Manon said the photos, which appear in a seven-minute video, were inspired by a story that she invented about a woman who wins a small beauty contest in the 1970s in Rimini, Italy.

"Perhaps the contest changes her life. And I thought, where is that woman now, 30 years later? There are a number of possibilities, depending on what type of life she had," she said.

The exhibition of Manon's work runs until June 30.

Karin Kamp in New York, swissinfo.ch

About Manon

In 1972 Manon opened a boutique in Zurich where she sold her own designs. In the early 1970s she began experimenting with photography and immersed herself in Zurich's subculture.

"The Salmon-Colored Boudoir (1974)" was her first installation and several performances and installations followed. The performance "The Artist is Present (1977)" featured 16 live Manon doubles and took place at several locations.

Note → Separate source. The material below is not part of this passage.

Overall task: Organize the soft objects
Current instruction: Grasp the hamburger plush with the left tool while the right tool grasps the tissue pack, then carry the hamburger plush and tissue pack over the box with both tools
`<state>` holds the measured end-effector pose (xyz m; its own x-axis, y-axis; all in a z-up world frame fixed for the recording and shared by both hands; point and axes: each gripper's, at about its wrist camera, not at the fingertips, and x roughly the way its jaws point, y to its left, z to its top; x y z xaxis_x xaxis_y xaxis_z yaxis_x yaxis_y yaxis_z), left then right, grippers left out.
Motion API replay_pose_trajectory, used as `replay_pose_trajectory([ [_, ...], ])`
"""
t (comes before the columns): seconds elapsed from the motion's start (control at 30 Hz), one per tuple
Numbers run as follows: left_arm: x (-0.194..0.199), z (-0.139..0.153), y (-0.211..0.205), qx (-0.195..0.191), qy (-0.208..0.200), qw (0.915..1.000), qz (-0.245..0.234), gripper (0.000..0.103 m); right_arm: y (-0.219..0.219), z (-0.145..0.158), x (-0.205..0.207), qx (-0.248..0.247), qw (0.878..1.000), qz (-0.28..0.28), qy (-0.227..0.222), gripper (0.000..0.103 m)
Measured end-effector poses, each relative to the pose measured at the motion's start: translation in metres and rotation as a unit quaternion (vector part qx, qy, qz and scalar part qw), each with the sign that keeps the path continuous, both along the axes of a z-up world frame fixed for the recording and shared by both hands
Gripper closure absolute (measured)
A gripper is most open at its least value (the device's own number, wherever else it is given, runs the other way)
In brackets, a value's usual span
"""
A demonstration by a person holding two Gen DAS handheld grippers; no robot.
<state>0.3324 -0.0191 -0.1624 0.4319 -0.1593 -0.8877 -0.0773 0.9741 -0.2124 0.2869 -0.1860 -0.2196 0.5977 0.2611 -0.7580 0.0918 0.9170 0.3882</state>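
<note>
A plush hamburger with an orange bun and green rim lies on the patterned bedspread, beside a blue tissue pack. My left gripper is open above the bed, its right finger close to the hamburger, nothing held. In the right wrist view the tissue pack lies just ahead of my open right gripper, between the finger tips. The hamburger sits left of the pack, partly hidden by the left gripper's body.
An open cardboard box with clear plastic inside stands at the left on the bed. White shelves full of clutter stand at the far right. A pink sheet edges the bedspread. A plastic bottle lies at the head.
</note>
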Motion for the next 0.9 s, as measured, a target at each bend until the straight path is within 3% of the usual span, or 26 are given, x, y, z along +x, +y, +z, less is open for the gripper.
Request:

In 1977, Manon shaved her head, moved to Paris and lived there until 1980. She created a series of performance photographs while there, including "The Gray Wall or 36 Sleepless Nights."

In 1980 she moved to Geneva, where she continued to work on the theme of identity construction. In 1983 she created "The Double Room" and "Turning Circles", photographic experiments, which examined the relationship between the sexes.

Manon withdrew into her own private life, and emerged in 1990 with a new installation "The Room of Women". During the 1990s her installations and photographs focused on the desire for eternal youth. Since then, she has continued to work with photography, and the theme of identity.

Manon's work has won several prizes, most recently, in 2008, the Prix Meret Oppenheim.